DATA RECORDS
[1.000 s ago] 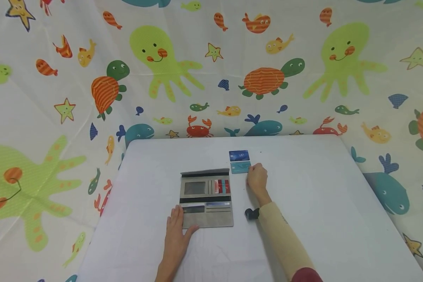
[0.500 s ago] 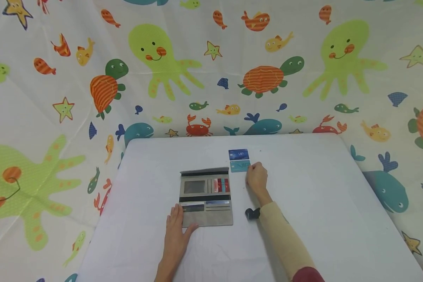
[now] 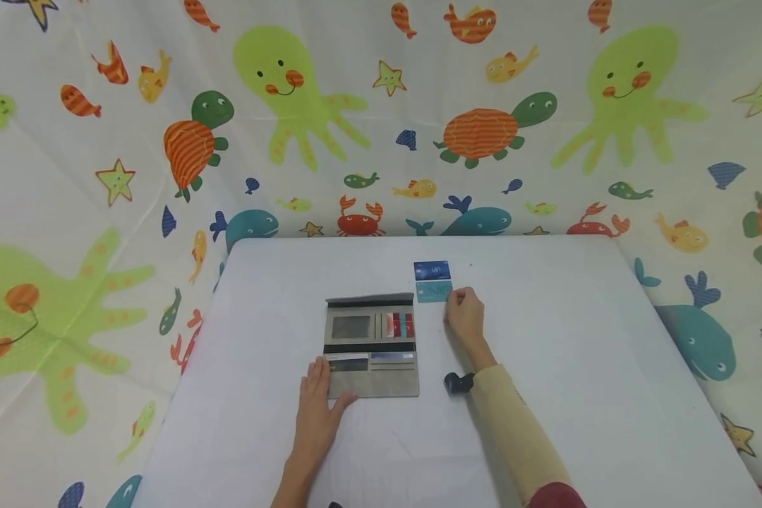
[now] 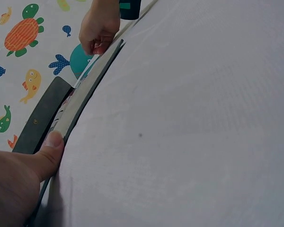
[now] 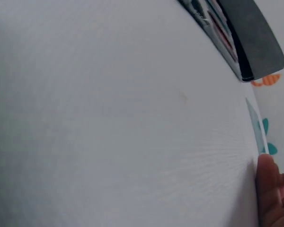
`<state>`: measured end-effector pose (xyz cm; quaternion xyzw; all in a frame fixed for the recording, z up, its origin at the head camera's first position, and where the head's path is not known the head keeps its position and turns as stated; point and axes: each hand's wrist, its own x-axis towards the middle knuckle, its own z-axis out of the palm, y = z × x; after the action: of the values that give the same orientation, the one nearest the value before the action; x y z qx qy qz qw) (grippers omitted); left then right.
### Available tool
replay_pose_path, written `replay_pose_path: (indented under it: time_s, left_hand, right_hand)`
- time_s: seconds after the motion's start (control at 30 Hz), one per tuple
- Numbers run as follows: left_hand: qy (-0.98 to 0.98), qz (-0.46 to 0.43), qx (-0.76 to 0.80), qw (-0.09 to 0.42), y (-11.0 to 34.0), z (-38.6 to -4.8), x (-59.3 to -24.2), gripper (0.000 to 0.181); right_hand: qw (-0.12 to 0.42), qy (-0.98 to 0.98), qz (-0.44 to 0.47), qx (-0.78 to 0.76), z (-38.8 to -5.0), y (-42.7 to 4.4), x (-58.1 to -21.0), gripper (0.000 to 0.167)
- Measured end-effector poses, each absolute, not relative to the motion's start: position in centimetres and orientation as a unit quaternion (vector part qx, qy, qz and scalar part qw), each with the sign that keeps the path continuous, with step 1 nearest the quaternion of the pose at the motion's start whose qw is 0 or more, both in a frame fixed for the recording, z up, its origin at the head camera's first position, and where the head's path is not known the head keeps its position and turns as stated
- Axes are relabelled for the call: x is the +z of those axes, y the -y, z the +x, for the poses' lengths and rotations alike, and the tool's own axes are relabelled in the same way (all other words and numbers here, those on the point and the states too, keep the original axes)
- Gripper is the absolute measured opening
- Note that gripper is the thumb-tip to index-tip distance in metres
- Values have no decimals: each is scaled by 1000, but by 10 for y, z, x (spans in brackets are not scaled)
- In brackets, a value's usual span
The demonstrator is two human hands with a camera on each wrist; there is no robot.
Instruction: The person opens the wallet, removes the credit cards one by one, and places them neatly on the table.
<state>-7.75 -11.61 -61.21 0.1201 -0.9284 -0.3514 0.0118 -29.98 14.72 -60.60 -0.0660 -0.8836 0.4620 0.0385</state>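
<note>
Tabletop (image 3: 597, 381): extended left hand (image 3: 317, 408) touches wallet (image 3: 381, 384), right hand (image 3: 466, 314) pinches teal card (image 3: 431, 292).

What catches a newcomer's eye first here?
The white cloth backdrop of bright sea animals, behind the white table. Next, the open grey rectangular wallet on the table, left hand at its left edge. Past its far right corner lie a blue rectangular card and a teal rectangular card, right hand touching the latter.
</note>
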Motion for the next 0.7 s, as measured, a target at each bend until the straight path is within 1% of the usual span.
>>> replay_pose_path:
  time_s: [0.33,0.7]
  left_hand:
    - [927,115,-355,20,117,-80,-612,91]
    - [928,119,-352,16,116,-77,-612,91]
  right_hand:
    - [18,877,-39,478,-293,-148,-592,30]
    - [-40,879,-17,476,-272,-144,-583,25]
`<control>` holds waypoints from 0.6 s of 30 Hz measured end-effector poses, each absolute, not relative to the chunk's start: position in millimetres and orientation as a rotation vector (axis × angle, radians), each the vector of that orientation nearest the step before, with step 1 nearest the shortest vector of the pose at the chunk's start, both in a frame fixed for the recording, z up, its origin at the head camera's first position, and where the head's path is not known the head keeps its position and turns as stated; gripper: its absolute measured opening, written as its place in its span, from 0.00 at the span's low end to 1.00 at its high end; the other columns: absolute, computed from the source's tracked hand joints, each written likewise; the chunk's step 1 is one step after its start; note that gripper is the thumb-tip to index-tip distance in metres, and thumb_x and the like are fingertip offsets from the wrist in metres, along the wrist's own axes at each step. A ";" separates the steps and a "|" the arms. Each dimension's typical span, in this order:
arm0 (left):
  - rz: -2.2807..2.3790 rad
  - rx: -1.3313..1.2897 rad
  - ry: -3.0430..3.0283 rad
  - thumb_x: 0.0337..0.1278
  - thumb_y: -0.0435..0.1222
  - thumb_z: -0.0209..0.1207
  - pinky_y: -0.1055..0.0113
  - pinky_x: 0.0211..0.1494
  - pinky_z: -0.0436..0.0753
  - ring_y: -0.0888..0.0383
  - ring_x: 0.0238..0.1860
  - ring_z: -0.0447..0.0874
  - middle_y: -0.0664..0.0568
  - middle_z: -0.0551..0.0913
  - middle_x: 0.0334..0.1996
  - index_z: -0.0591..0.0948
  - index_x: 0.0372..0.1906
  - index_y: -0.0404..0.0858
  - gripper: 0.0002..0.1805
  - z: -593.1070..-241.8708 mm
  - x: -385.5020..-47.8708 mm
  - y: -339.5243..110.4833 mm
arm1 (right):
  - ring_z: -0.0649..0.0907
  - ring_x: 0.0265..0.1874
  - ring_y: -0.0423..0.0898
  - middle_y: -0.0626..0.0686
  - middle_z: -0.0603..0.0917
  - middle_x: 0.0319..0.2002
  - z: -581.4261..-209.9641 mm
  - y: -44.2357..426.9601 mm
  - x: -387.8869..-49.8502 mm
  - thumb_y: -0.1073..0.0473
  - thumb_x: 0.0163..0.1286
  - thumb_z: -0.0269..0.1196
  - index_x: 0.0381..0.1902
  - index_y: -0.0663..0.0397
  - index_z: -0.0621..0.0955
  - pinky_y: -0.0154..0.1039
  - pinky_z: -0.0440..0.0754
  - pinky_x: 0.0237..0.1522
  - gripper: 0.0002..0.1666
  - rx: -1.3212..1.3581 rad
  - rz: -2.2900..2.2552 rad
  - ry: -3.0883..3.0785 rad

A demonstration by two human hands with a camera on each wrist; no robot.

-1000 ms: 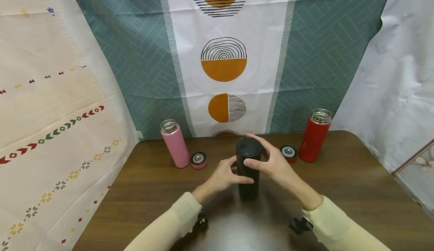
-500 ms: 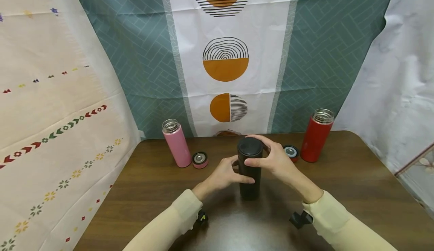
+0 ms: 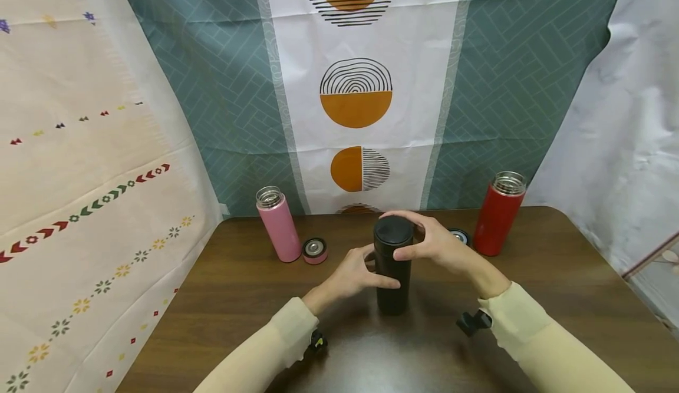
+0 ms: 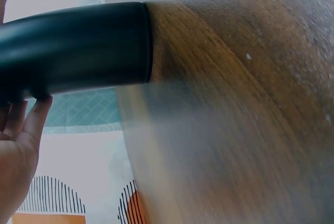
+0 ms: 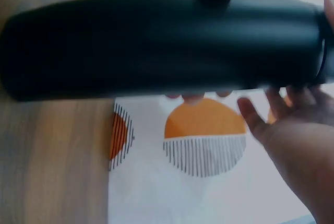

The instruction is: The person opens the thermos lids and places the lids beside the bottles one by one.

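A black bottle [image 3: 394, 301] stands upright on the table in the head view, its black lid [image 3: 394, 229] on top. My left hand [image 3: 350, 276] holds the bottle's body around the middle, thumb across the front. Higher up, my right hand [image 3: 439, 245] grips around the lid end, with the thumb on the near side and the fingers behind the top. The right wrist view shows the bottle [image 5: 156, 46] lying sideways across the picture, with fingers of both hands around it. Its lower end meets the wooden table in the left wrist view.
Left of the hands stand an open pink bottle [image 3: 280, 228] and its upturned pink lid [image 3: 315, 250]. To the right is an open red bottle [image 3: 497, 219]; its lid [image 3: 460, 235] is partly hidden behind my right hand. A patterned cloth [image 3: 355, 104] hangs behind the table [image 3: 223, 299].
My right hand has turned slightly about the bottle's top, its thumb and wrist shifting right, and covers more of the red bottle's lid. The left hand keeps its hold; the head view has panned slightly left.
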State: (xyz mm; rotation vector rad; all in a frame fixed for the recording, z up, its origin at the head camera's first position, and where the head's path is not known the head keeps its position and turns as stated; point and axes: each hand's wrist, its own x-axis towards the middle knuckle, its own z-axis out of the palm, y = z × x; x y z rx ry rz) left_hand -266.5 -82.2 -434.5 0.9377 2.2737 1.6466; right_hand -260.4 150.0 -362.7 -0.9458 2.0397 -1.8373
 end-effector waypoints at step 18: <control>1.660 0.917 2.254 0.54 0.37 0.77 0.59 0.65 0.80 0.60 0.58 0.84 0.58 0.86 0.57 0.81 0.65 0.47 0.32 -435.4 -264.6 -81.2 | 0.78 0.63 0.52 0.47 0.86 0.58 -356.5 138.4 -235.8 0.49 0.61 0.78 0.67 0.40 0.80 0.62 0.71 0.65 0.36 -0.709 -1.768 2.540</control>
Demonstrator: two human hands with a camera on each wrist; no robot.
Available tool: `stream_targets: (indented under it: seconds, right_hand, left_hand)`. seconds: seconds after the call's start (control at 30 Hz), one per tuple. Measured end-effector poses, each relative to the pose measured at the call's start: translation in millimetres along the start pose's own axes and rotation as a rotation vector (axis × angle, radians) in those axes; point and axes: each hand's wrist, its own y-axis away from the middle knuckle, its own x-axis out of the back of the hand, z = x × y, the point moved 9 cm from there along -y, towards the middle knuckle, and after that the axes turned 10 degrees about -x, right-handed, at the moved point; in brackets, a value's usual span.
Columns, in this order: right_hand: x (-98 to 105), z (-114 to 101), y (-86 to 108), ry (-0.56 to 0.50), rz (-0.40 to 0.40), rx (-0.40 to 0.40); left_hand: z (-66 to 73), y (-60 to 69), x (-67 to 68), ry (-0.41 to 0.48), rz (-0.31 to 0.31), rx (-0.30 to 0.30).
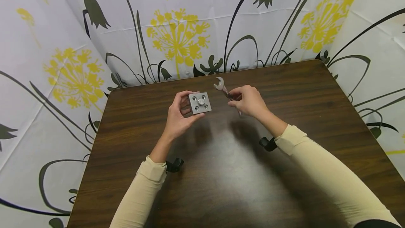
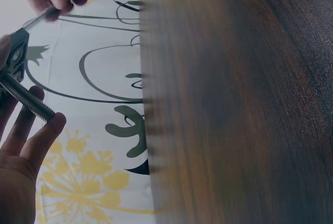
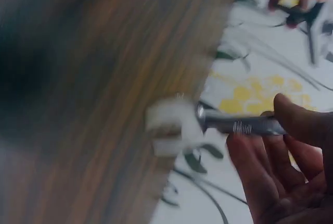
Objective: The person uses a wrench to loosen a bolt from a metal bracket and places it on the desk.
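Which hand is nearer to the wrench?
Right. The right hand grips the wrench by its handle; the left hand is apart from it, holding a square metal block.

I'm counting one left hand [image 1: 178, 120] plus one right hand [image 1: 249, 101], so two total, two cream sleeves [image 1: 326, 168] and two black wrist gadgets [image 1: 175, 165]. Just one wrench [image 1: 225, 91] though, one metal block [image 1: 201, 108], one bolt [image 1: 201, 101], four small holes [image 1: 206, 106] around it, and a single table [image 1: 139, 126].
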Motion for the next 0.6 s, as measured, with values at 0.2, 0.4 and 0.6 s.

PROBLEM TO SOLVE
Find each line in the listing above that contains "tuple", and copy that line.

RESULT OF THE EXERCISE
- time_s: seconds after the motion's start (control at 30 Hz), one per tuple
Available tool: `stream_targets: (indented under it: seconds, right_hand, left_hand)`. seconds: seconds after the call's start (control at 30 Hz), one per tuple. Measured end-effector poses, each relative to the pose measured at the call's start: translation in millimetres along the start pose's own axes and rotation as a rotation vector (axis × angle, radians) in those axes; point and axes: each hand's wrist, its own y-axis away from the middle knuckle, its own x-axis out of the back of the hand, z = x × y, the point moved 9 cm from there along -y, towards the middle knuckle, and after that the axes turned 10 degrees about -x, right-handed, at the moved point; in brackets, a value's usual span.

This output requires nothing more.